Early childhood education
Both candidates have deep ties to early childhood education efforts, with Rauner’s wife, Diana, steering the advocacy group Ounce of Prevention, and Pritzker supporting through his philanthropy the national Early Childhood Innovation Accelerator as well as Ounce of Prevention and the First Five Years Fund.
Rauner touted his record on raising early childhood funding and pushing for quality standards across the web of private and public providers who receive state dollars. Asked about a change in eligibility requirements that knocked tens of thousands of families off of public child care assistance programs, Rauner blamed the budget impasse and said, if elected, he’d work in a new term to bring in even more funding.
“You touched on some damage done during the budget impasse, that was all of us in elected office letting down young people in the low-income families in this state,” he said. “It shouldn’t have happened; it was completely unnecessary.”
Pritzker, meanwhile, has put out an early childhood plan that would, in his words, pave a path to universal 3- and 4-year-old preschool — something no other state has been able to fully execute.

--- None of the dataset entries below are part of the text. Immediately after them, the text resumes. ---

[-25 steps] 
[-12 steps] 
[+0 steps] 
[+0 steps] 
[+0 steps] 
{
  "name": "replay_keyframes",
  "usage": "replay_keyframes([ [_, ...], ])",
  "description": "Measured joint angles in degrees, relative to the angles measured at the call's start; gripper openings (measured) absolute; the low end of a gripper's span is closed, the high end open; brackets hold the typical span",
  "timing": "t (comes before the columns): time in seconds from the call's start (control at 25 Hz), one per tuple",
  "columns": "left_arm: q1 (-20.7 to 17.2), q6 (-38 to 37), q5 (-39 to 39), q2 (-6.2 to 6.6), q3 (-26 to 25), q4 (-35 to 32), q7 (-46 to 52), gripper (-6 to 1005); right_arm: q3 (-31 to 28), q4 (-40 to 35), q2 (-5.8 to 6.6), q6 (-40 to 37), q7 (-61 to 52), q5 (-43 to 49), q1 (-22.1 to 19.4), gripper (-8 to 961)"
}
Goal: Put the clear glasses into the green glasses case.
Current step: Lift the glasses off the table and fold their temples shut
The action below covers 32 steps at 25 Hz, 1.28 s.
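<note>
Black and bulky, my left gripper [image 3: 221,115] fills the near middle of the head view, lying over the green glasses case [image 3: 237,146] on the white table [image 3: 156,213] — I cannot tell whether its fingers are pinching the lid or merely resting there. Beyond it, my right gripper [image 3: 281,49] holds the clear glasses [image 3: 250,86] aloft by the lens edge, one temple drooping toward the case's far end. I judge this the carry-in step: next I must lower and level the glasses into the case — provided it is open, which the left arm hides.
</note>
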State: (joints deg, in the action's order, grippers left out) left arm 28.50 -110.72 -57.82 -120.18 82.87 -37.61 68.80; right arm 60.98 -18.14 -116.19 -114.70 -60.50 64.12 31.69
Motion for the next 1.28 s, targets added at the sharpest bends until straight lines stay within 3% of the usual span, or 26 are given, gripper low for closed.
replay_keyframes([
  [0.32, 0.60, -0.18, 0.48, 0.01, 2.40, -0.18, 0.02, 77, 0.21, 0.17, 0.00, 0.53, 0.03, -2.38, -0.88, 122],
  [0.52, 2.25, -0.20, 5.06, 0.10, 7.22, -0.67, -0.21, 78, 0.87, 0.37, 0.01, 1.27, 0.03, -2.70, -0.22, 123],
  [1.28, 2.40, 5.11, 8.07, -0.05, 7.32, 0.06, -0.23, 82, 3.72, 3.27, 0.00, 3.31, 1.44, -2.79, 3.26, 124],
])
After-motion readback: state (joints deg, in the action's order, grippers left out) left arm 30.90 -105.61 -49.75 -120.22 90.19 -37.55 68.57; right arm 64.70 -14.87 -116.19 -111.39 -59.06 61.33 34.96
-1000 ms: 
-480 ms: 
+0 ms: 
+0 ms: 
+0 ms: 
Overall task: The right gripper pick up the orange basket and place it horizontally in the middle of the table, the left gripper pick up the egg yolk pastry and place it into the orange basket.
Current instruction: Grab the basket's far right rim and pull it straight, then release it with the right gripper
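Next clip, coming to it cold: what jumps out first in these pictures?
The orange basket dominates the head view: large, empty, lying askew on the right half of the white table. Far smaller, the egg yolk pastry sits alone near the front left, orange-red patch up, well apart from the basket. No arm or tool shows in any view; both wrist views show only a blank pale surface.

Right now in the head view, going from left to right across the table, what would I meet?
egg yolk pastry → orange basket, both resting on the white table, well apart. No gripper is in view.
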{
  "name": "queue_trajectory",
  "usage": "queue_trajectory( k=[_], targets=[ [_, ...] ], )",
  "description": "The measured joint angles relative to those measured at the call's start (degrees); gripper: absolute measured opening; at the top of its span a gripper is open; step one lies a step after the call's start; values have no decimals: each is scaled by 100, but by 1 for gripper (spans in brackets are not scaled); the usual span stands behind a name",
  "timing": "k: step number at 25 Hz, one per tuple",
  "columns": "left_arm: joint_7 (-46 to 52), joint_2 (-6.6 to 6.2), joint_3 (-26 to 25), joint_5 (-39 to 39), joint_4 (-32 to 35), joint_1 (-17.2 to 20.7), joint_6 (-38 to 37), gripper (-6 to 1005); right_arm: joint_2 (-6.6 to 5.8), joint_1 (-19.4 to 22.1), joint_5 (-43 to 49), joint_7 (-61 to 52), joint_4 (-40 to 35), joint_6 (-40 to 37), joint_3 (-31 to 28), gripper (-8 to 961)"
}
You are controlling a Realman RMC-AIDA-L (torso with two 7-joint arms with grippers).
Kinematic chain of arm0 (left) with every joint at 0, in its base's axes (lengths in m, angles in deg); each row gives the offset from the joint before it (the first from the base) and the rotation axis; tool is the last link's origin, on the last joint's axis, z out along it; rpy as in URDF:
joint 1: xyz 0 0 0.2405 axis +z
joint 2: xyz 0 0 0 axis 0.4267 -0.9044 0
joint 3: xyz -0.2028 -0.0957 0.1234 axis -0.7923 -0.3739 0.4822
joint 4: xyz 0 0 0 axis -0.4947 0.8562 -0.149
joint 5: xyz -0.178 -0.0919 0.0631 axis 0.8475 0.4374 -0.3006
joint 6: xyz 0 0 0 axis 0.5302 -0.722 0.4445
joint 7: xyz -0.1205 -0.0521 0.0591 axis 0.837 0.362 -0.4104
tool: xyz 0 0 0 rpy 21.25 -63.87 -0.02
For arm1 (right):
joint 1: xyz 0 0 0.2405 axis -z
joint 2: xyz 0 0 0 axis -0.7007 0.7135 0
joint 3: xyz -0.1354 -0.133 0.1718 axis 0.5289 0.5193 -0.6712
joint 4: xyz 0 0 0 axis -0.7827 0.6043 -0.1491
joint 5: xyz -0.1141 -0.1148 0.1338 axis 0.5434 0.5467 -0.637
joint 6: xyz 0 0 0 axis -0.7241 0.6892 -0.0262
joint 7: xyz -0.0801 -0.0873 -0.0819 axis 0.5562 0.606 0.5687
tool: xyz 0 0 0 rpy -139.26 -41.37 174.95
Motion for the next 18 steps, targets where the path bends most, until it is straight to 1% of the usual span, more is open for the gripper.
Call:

Asked why he’d shift scarce resources toward something so pricey, while also allocating more money toward the K-12 funding gap, he said it was a down payment on a continued investment.
“Over the course of a kid’s education, they are way more likely to graduate from high school, way more likely to graduate from college, to get a job, and less likely to get incarcerated when they get quality preschool and child care. Let’s not cut off our nose to spite our face.”